Senator for Adamawa Central
- In office 3 June 1999 – 3 June 2003
- Preceded by: Hamman Bello
- Succeeded by: Jubril Aminu

Personal details
- Born: 14 March 1954 (age 72)
- Party: Peoples Democratic Party
- Education: B. Sc Quantity Surveying, MBA, Ahmadu Bello University, Zaria
- Alma mater: Ahmadu Bello University
- Profession: Quantity Surveyor

= Abubakar Girei =

Nigerian politician (born 1954)

Abubakar Halilu Girei (born 14 March 1954) is a Nigerian politician who served as the senator representing Adamawa Central senatorial district from 1999 to 2003, at the start of the Nigerian Fourth Republic.

After taking his seat in the Senate he was appointed to committees on Senate Services, Banking & Currency, Internal Affairs (Vice Chairman) and Local & Foreign Debts.

In January 2011, Girei was a contender to be the Peoples Democratic Party (PDP) candidate for the Adamawa Central Senatorial District in the 2011 elections, but came third in the primaries. Alhaji Bello Tukur, former chief of staff to Governor Murtala Nyako, was declared winner.

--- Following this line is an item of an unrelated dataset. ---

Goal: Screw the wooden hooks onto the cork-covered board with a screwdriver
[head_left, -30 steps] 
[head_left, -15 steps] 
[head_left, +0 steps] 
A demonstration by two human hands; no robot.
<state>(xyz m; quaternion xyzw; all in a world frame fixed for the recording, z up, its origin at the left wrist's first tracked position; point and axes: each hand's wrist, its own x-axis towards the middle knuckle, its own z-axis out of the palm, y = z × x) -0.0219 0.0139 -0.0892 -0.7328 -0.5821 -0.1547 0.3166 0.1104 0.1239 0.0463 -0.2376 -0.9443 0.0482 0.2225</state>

== Early life and education ==
Senator Abubakar H. Girei was born on 14 March 1954 in Girei Local Government Area of Adamawa State. He attended the famous Barewa College, Zaria for his secondary education and Ahmadu Bello University Zaria, where he obtained a Bachelor of Science Degree in Quantity Surveying and Masters in Business Administration (MBA). He is a Chartered Quantity Surveyor, Real Estate Developer and a Construction Management Consultant.

Senator Girei is a Fellow of Nigerian Institute of Quantity Surveyors, a Fellow of the Nigerian Institute of Management and also a member of the prestigious National Institute of Policy and Strategic Studies (NIPSS) Kuru, Jos where he served as the Monitor General of SEC 31.

== Career ==
After his National Youth Service in Port Harcourt, Rivers State in 1979, he worked for the defunct Gongola State Government as a Quantity Surveyor and rose to the rank of Principal Quantity Surveyor in 1984. Senator Abubakar Girei then moved on to the Nigeria Agricultural and Cooperative Bank Limited in 1985 as Manager, Property Division and then became the General Manager, Estate Department, from 1988 to 1996. He resigned to set up his consultancy firm, Premier Association Consultants which he ran as Managing Director and Chief Executive Officer between 1996 and 1999.

The years 1999 to 2003 marked a turning point in the career of Senator Abubakar Girei when he contested and was duly elected to the office of the Distinguished Senator of the Federal Republic of Nigeria representing Adamawa Central Senatorial District in the 1st Senate of the 4th Republic from 1999 to 2003. As a Senator, he served as Chairman, Senate Committee on Services, Vice Chairman, Senate Committee on Internal Affairs, Vice Chairman, Senate Committee on Solid Minerals and also as member of Committee on Defense (Air Force), Police Affairs, Banking and Currency, Culture and Tourism, Transport, Gas, Drugs and Financial Crime and Local and Foreign Debt. Senator Abubakar Girei has also served on the boards of numerous public and private companies as well as Tertiary Institutions. These include Realex Properties as President and CEO, Premier Associated Consultants as Chairman, University of Calabar Teaching Hospital Governing Council, a member of the Governing Council of Nigeria Institute of Management, the National Teachers Institute and the National Agricultural Production and Research Institute, Zaria to mention but a few. Senator Abubakar Girei is a major stakeholder in the People’s Democratic Party, Adamawa State and the North East Geo-Political Zone of Nigeria.